Retrosynthetic analysis is the way that organic chemists draw an imaginary line from a target molecule to available precursors. In addition to functional group interconversions, bonds may be disconnected or rejoined in an attempt to find simpler starting materials. Disconnecting a bond results in two synthons — either a pair of oppositely charged species or two radicals. We then try to identify synthetic equivalents that can stand in for these hypothetical species in a forward reaction. This process is repeated until readily available starting materials are identified. Despite only being formalized in the past half-century — Elias J. Corey was awarded the 1990 Nobel Prize in Chemistry for “his development of the theory and methodology of organic synthesis” — the retrosynthesis process has become an integral part of the practice of organic chemistry. Whether the process might be automated has been debated ever since its earliest applications: can a computer armed with sufficiently large databases of organic reactions and starting materials design a synthesis more effectively than a human? Writing in Chem, Bartosz Grzybowski and co-workers describe eight syntheses planned by computer and then executed by the team in the laboratory.

Credit: Macmillan Publishers Limited

Grzybowski's group have been developing their retrosynthesis planning software — Chematica — for over 10 years. “By 2012, we were quite proficient in using network algorithms to query synthetic paths comprised of published reactions, but we were nowhere near tackling the de novo retrosynthesis problem,” he says. “It's easy to imagine that this is simply a question of how many reaction rules we can input, but more rules means more options. With our current knowledge base of some 60,000 reactions, there are, on average, 100 legitimate options to choose from in each step and a rapidly intractable 100n options for an n-step synthesis.”

It took another 5 years and joining forces with chemists at MilliporeSigma/Merck KGaA to tackle real retrosynthesis. “Our collaboration was important because we were keen to get experimental validation of the system and it was essential that this included target molecules selected by a third party,” says Grzybowski. Eight targets were selected with different objectives in mind for the new retrosyntheses. Six compounds were selected by the team at MilliporeSigma, each with a market value of >US$100/mg and for which synthetic attempts yielded little to no product or were not scalable.

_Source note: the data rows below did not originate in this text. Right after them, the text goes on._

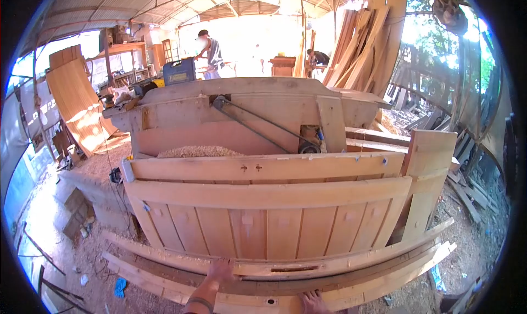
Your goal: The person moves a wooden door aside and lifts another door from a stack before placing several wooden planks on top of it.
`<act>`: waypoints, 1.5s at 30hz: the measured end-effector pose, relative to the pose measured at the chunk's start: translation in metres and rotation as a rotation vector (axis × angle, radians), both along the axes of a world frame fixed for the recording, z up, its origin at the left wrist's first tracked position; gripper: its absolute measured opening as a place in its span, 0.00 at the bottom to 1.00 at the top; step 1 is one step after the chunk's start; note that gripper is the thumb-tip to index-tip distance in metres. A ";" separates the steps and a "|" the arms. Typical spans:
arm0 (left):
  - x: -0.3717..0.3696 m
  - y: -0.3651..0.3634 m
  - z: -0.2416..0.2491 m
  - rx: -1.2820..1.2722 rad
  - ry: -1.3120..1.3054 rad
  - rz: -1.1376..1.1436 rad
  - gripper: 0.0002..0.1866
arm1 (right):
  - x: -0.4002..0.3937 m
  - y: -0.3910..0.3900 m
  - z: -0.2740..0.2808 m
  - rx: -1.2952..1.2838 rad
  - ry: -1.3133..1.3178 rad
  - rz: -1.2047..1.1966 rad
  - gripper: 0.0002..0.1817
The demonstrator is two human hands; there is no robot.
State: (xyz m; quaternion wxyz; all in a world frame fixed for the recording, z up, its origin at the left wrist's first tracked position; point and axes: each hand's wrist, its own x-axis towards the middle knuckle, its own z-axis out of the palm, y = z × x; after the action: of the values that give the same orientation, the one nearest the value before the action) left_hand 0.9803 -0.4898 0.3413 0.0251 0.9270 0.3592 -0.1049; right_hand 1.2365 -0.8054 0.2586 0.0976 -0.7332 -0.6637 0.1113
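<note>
My left hand (220,270) reaches forward, palm down, onto the long wooden board (357,265) with a slot cut in it. Its fingers look stretched out over the wood. Lower and to the right, my right hand (314,303) rests on the edge of the nearer wooden board (241,303), fingers apart, partly cut off by the picture's bottom. A round hole shows in that nearer board between my hands. Beyond them leans a panelled wooden door (282,231) with vertical slats, and behind its top rail stands another wooden rail (307,167).
A large wooden machine bench (181,116) with a drive belt (252,128) stands behind the doors, with sawdust (197,151) on it. More panels (433,154) lean at right; tall planks (357,50) stand behind. A blue case (179,71) sits on top. A person (211,53) works farther back.
</note>
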 end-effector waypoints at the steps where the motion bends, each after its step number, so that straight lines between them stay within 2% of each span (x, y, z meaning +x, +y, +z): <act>1: 0.001 -0.001 0.006 -0.017 0.007 -0.002 0.48 | -0.004 0.001 0.016 -0.093 0.003 -0.014 0.62; 4: 0.001 0.000 0.002 -0.008 -0.006 -0.014 0.48 | 0.002 -0.001 -0.007 0.100 -0.106 0.046 0.60; 5: -0.001 0.000 -0.001 0.007 -0.017 -0.019 0.48 | 0.003 0.000 -0.005 0.021 -0.017 0.036 0.61; 8: -0.003 -0.004 0.002 -0.011 -0.105 -0.003 0.47 | 0.002 -0.002 -0.003 0.081 -0.014 0.045 0.62; 14: -0.002 -0.005 0.003 0.016 -0.104 -0.013 0.45 | -0.001 -0.002 0.005 0.048 -0.004 0.029 0.61; 17: 0.000 -0.010 0.014 -0.027 -0.046 0.020 0.45 | -0.003 -0.004 0.008 0.139 0.073 0.057 0.59; 20: -0.003 -0.010 0.012 -0.005 -0.099 0.019 0.44 | -0.005 -0.001 0.016 0.219 0.031 0.061 0.56; 23: -0.003 -0.005 0.005 0.021 -0.083 -0.032 0.45 | 0.002 0.022 0.039 0.509 0.011 0.006 0.55; 26: -0.004 -0.010 0.006 0.183 -0.112 -0.065 0.44 | 0.024 0.055 0.066 0.518 -0.025 -0.180 0.58; 27: -0.003 -0.011 0.006 0.143 -0.065 -0.046 0.44 | 0.031 0.065 0.079 0.525 0.000 -0.220 0.60; 30: 0.007 -0.014 0.028 -0.103 0.050 0.084 0.43 | 0.055 0.092 0.091 0.307 -0.122 -0.213 0.60; 35: 0.000 -0.001 0.001 0.062 -0.131 -0.032 0.42 | 0.075 0.114 0.093 -0.078 -0.048 -0.124 0.52; 38: -0.002 0.004 -0.015 0.048 -0.192 -0.040 0.42 | 0.083 0.117 0.083 -0.009 -0.146 -0.018 0.45; 41: -0.002 -0.001 -0.012 0.117 -0.259 -0.035 0.42 | 0.085 0.117 0.074 0.125 -0.101 -0.017 0.40; 44: 0.002 0.003 -0.006 -0.024 -0.155 0.001 0.41 | 0.078 0.116 0.092 -0.072 -0.068 -0.113 0.40; 45: 0.003 0.004 -0.009 -0.024 -0.165 -0.001 0.41 | 0.081 0.116 0.087 -0.054 -0.088 -0.109 0.40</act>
State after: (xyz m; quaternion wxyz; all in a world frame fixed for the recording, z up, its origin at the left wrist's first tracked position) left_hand 0.9829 -0.4858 0.3328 0.0655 0.9324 0.3540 -0.0325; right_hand 1.3172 -0.6895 0.3456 0.0544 -0.7748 -0.6232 0.0916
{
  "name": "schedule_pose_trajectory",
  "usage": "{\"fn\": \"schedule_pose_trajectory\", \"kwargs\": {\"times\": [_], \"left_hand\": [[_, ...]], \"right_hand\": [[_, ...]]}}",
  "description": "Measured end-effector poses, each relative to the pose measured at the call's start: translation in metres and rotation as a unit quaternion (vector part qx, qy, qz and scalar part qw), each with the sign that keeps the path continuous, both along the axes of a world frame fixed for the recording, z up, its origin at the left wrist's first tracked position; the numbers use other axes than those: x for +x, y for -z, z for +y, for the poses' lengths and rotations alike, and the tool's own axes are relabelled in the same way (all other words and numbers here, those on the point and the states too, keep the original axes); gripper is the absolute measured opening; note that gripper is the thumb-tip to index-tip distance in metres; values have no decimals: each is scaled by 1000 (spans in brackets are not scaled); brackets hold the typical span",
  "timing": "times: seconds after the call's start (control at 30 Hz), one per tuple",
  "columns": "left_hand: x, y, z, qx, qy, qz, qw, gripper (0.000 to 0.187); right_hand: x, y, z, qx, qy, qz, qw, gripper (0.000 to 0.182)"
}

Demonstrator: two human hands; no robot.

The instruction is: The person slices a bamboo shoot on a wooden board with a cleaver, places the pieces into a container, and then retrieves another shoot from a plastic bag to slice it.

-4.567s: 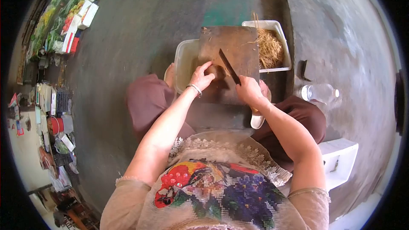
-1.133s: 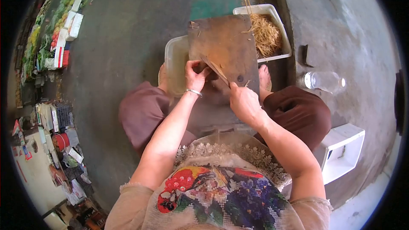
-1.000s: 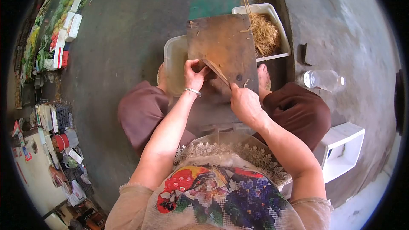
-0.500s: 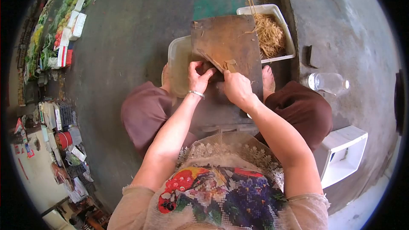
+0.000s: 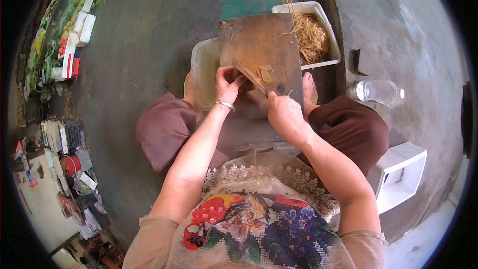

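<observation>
Since a moment ago, two thin tan slices (image 5: 265, 73) lie freshly cut on the worn brown wooden chopping board (image 5: 259, 40). Left hand (image 5: 227, 83) pinches the small brown root piece; right hand (image 5: 282, 114) grips the narrow-bladed knife (image 5: 250, 76) against it. Beside them, a white plastic tub (image 5: 326, 25) holds dry, straw-like shreds.

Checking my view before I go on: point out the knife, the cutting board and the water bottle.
knife (image 5: 250, 76): head view, on the flat of the blade.
cutting board (image 5: 259, 40): head view, on its bare upper middle.
water bottle (image 5: 376, 90): head view, on the clear body, lying on the floor.
</observation>
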State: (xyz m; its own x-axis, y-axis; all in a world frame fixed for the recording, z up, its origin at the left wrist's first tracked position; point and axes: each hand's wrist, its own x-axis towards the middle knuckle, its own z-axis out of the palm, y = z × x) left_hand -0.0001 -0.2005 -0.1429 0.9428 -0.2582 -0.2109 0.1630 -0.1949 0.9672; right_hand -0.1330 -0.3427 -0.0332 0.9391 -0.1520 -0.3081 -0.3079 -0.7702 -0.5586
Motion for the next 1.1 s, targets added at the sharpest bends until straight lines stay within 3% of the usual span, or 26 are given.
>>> {"fn": "schedule_pose_trajectory", "kwargs": {"times": [0.43,0.63,0.87,0.97,1.1], "left_hand": [[-2,8,1,122,-4,-135,983,50],[-2,3,-1,-37,-1,-9,999,53],[3,23,7,-32,18,-27,999,50],[2,17,7,-53,9,30,998,49],[1,13,4,-7,14,-22,1000,50]], "right_hand": [[51,44,4,-15,29,-50,998,13],[10,-2,0,7,1,0,1000,12],[-13,1,-3,-1,7,-30,1000,14],[-8,2,-1,-6,5,-30,1000,15],[14,11,1,3,6,-25,1000,12]]}}
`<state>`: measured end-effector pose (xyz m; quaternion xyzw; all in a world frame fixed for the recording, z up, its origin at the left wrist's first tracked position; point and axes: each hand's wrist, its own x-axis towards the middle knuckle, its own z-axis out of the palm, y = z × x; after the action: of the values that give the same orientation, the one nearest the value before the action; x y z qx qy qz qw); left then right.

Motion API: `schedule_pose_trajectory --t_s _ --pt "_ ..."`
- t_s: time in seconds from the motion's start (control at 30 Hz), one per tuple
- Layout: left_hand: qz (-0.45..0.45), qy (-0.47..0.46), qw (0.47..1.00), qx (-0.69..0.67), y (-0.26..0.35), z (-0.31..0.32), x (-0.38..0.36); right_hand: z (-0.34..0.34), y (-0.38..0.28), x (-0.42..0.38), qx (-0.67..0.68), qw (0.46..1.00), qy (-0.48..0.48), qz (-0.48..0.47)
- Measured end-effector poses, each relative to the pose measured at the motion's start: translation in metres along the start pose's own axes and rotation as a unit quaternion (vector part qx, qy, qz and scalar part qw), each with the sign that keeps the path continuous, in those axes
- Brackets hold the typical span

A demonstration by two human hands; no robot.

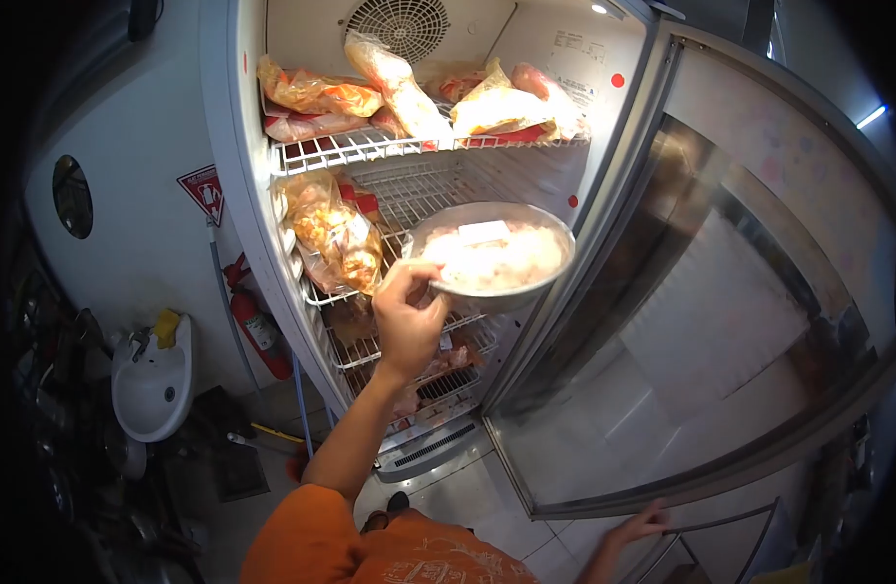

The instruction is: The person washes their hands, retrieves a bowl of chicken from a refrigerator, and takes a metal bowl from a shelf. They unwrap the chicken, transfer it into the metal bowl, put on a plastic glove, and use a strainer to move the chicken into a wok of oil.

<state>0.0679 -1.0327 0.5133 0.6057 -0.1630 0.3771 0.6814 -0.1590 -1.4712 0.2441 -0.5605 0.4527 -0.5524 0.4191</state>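
My left hand point(410, 313) pinches the near-left rim of a round metal bowl point(501, 301), thumb and fingers closed on it. Pale pinkish pieces point(511, 261), perhaps raw meat, fill the bowl, and a small white rectangle point(484, 233) lies on top. The bowl is held up in front of the middle wire shelf point(419, 200) of an open upright fridge. To the left of the bowl, a bag of orange-yellow food point(336, 234) rests on that shelf. Low on the right, my right hand point(642, 524) is apart from the bowl with fingers stretched out, near the fridge door's lower edge.
The glass fridge door point(701, 292) stands wide open at right. Plastic bags of food point(501, 109) lie on the top shelf. A fire extinguisher point(258, 326) and a white sink point(156, 384) are at left. A metal-framed rack point(725, 540) stands at lower right.
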Motion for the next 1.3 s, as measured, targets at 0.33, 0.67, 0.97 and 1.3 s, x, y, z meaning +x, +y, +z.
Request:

A seventh compound was an anti-arrhythmia drug (dronedarone, Sanofi-Aventis) whose synthesis was patented, and the eighth a natural product (engelheptanoxide C) for which a synthesis had not, at the time, been reported.

Chematica planned syntheses of each of these eight molecules, needing only 15–20 min for all except dronedarone, though this retrosynthesis was performed using an older and slower version of the software. “We are quite proud that our algorithms can find syntheses improving on previous approaches and on a timescale that would not irritate a practicing chemist,” says Grzybowski. The software produces and scores the proposed routes, which were then tested in the lab with provision for only minor adjustments in reaction conditions (for example, to the temperature, solvent or a specific reagent). In all eight syntheses, the results exceeded those of previously reported routes. “There were a few steps that I did not really believe would work! That they did makes me wonder about the advantages offered by the ice cold objectivity of an algorithm over a human brain.”

There were a few steps that I did not really believe would work! That they did makes me wonder about the advantages offered by the ice cold objectivity of an algorithm

There are challenges ahead, however. “The molecules tackled so far are industrially relevant but certainly not of the highest synthetic complexity,” says Grzybowski. “It will take a few years for us to to add more rules, accelerate the algorithms, fine-tune our scoring functions and use more CPU horsepower.” He also doesn’t believe that the use of such methods will limit creativity in designing completely new chemistry.“The program will not use, for example, a Wittig reaction, if we do not first teach it the Wittig reaction,” states Grzybowski.